Data =>
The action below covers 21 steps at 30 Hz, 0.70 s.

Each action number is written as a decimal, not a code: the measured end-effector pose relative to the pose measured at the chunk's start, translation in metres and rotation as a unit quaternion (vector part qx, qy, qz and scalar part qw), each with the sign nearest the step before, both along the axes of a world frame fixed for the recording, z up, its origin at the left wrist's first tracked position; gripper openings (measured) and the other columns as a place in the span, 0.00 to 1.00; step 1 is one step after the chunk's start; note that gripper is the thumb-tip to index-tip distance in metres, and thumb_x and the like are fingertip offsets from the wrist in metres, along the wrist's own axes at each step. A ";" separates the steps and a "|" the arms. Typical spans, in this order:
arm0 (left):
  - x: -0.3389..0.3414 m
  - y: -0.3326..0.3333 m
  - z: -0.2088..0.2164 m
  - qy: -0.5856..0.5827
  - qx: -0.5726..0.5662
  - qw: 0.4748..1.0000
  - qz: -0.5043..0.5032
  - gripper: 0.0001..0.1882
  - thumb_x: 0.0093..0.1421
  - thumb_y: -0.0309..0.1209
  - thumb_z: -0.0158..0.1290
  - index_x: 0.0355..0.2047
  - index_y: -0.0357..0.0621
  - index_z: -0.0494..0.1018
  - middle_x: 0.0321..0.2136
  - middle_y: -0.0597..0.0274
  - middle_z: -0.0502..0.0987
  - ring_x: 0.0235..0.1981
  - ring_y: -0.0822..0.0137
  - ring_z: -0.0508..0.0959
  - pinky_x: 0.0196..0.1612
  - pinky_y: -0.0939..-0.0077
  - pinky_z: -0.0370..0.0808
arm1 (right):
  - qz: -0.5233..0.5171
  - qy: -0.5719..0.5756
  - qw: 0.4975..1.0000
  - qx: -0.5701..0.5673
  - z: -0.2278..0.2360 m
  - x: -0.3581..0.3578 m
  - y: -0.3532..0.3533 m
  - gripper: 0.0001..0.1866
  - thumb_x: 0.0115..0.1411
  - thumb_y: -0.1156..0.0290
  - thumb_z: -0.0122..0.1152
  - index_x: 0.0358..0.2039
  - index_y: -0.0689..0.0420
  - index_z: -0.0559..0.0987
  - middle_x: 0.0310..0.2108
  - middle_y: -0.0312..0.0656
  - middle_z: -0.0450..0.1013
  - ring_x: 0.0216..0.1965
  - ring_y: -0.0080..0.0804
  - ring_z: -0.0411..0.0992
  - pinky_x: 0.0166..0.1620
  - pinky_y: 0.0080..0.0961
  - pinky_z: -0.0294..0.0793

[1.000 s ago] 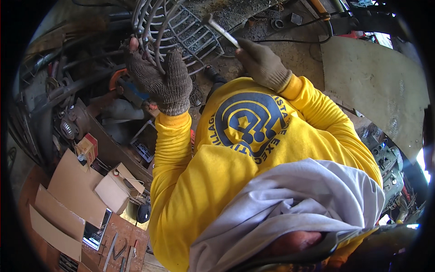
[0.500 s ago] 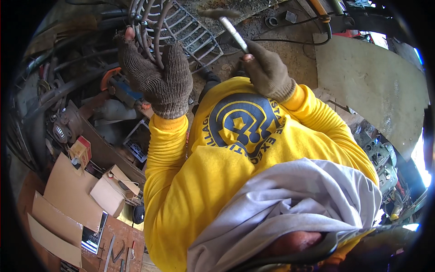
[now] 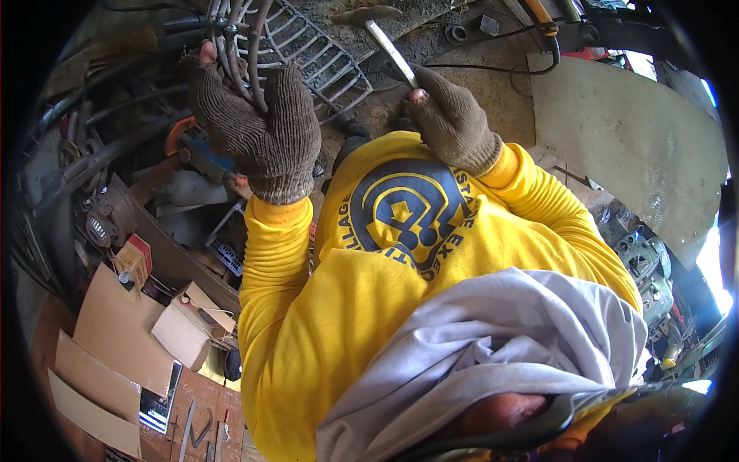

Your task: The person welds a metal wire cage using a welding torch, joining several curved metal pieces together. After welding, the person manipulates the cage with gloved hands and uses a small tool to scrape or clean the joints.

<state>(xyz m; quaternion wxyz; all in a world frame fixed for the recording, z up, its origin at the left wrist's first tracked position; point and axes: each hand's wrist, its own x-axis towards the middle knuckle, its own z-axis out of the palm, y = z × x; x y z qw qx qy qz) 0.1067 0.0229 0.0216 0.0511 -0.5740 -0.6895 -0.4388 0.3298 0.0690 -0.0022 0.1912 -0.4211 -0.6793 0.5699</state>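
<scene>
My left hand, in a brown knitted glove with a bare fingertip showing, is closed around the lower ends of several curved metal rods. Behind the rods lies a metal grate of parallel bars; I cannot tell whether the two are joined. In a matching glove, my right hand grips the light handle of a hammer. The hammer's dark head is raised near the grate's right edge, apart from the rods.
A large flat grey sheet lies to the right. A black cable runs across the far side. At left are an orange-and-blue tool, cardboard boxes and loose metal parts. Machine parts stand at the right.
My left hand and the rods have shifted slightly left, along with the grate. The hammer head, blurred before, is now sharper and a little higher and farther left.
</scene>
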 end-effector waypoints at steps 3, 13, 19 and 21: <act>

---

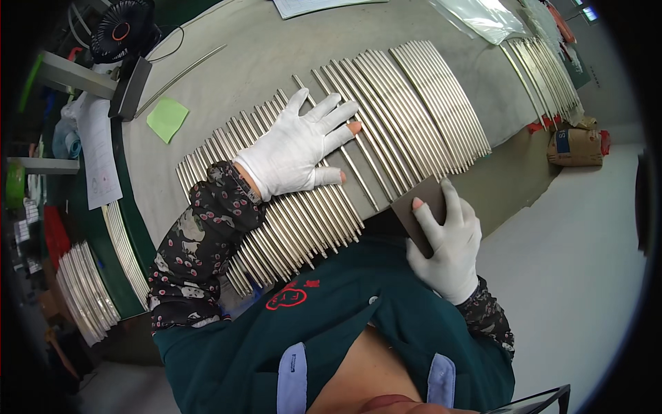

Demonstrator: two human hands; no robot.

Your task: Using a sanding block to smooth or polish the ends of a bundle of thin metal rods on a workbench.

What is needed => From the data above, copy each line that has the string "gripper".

Answer section =>
Each action number is written as a decimal, not a code: the measured end-effector pose relative to the pose measured at the chunk's start, translation in metres and rotation as a unit quaternion (vector part qx, qy, qz and scalar part qw), each with the sign nearest the step before, both along the axes of a world frame fixed for the recording, z up, its origin at the left wrist's first tracked position; gripper openings (measured) and the other columns as a place in the span, 0.00 to 1.00; step 1 is one step after the chunk's start; note that gripper is the thumb-tip to index-tip distance in metres, and thumb_x and the like are fingertip offsets from the wrist in metres, along the wrist's own axes at each step. A ";" separates the steps and a "|" the arms. Typical spans, in this order:
  - gripper: 0.0001..0.1882
  - gripper: 0.0001..0.1866

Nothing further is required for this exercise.